— ACTIVITY —
The answer must be an exact restatement of all the data.

— DATA SEGMENT —
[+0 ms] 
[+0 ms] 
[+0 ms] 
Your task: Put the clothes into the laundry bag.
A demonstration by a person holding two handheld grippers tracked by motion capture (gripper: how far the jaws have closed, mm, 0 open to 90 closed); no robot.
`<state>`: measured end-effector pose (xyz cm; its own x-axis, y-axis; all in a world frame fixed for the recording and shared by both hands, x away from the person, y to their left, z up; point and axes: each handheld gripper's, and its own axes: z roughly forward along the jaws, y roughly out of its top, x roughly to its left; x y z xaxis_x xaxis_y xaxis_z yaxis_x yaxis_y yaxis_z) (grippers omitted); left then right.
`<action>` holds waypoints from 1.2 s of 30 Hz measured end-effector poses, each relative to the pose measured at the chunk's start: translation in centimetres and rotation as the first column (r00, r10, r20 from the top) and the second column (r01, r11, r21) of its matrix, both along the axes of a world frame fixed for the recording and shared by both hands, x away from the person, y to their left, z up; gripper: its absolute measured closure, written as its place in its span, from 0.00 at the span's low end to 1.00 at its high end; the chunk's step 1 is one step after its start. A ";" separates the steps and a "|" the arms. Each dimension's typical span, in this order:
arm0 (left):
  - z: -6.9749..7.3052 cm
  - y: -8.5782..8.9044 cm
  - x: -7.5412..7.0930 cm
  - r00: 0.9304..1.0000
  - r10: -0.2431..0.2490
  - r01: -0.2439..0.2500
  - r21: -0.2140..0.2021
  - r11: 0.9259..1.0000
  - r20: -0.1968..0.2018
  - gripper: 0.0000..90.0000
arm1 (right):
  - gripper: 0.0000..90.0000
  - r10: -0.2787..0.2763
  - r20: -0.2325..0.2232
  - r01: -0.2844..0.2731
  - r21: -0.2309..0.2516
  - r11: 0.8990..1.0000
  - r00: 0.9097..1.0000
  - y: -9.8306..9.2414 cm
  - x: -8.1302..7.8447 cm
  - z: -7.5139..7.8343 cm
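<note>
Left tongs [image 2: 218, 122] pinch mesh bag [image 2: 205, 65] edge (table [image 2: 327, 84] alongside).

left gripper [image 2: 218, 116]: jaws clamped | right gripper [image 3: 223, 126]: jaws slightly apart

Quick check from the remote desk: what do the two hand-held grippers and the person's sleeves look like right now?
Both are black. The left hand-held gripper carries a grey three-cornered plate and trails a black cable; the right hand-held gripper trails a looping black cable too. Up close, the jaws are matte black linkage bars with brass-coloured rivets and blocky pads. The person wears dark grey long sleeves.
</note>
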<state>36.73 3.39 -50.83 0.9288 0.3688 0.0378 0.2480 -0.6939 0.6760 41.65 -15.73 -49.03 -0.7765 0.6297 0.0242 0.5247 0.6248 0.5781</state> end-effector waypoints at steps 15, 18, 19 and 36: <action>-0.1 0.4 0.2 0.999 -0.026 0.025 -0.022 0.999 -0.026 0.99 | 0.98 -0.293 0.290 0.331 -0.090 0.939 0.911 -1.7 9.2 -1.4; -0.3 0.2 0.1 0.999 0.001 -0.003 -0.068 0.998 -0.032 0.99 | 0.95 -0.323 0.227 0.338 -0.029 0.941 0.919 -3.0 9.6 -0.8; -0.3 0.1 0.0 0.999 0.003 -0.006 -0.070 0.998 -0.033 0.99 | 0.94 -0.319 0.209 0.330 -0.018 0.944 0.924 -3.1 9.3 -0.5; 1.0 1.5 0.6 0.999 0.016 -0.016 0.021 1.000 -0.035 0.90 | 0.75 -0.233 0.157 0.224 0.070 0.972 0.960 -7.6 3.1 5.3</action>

— EXERCISE SOLUTION —
[+0 ms] 
[+0 ms] 
[+0 ms] 
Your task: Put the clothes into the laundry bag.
A demonstration by a person holding two handheld grippers tracked by motion capture (gripper: how far the jaws have closed, mm, 0 open to 90 closed); no robot.
`<state>`: measured end-effector pose (xyz cm; its own x-axis, y-axis; all in a world frame fixed for the recording and shared by both hands, x away from the person, y to their left, z up; point and axes: each handheld gripper's, and its own axes: z roughly forward along the jaws, y roughly out of its top, x roughly to its left; x y z xaxis_x xaxis_y xaxis_z yaxis_x yaxis_y yaxis_z) (grippers omitted); left then right.
`<action>` holds waypoints from 1.2 s of 30 Hz measured end-effector poses, each relative to the pose measured at the chunk's start: translation in centimetres and rotation as the first column (r00, r10, r20 from the top) and the second column (r01, r11, r21) of its matrix, both along the axes of a world frame fixed for the recording and shared by both hands, x away from the person, y to their left, z up; gripper: its absolute measured closure, written as its place in its span, from 0.00 at the span's low end to 1.00 at its high end; the chunk's step 1 is one step after its start. A ";" separates the steps and a "|" the arms. Each dimension's typical span, in this order:
arm0 (left):
  - z: -6.9749..7.3052 cm
  - y: -8.5782..8.9044 cm
  - x: -7.5412..7.0930 cm
  - r00: 0.9304..1.0000
  - r10: -0.2431..0.2490
  - r01: -0.2439..0.2500
  - r21: -0.2140..0.2021
  - r11: 0.9259..1.0000
  - r20: -0.1968..0.2018
  - gripper: 0.0000..90.0000
arm1 (right):
  - gripper: 0.0000..90.0000
  - r10: -0.2787..0.2763
  - r20: -0.2325..0.2232
  - r01: -0.2844..0.2731
  - r21: -0.2309..0.2516
  - r11: 0.8990..1.0000
  - r00: 0.9097..1.0000
  - y: -9.8306..9.2414 cm
  - x: -8.1302..7.8447 cm
  - z: -7.5139..7.8343 cm
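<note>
Left tongs [image 2: 218, 122] pinch mesh bag [image 2: 205, 65] edge (table [image 2: 327, 84] alongside).

left gripper [image 2: 218, 116]: jaws clamped | right gripper [image 3: 223, 126]: jaws slightly apart

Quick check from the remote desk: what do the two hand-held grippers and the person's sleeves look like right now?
Both are black. The left hand-held gripper carries a grey three-cornered plate and trails a black cable; the right hand-held gripper trails a looping black cable too. Up close, the jaws are matte black linkage bars with brass-coloured rivets and blocky pads. The person wears dark grey long sleeves.
</note>
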<state>36.73 3.39 -50.83 0.9288 0.3688 0.0378 0.2480 -0.6939 0.6760 41.65 -15.73 -49.03 -0.7765 0.6297 0.0242 0.5247 0.6248 0.5781</state> end-effector waypoints at steps 15, 18, 19 and 36: <action>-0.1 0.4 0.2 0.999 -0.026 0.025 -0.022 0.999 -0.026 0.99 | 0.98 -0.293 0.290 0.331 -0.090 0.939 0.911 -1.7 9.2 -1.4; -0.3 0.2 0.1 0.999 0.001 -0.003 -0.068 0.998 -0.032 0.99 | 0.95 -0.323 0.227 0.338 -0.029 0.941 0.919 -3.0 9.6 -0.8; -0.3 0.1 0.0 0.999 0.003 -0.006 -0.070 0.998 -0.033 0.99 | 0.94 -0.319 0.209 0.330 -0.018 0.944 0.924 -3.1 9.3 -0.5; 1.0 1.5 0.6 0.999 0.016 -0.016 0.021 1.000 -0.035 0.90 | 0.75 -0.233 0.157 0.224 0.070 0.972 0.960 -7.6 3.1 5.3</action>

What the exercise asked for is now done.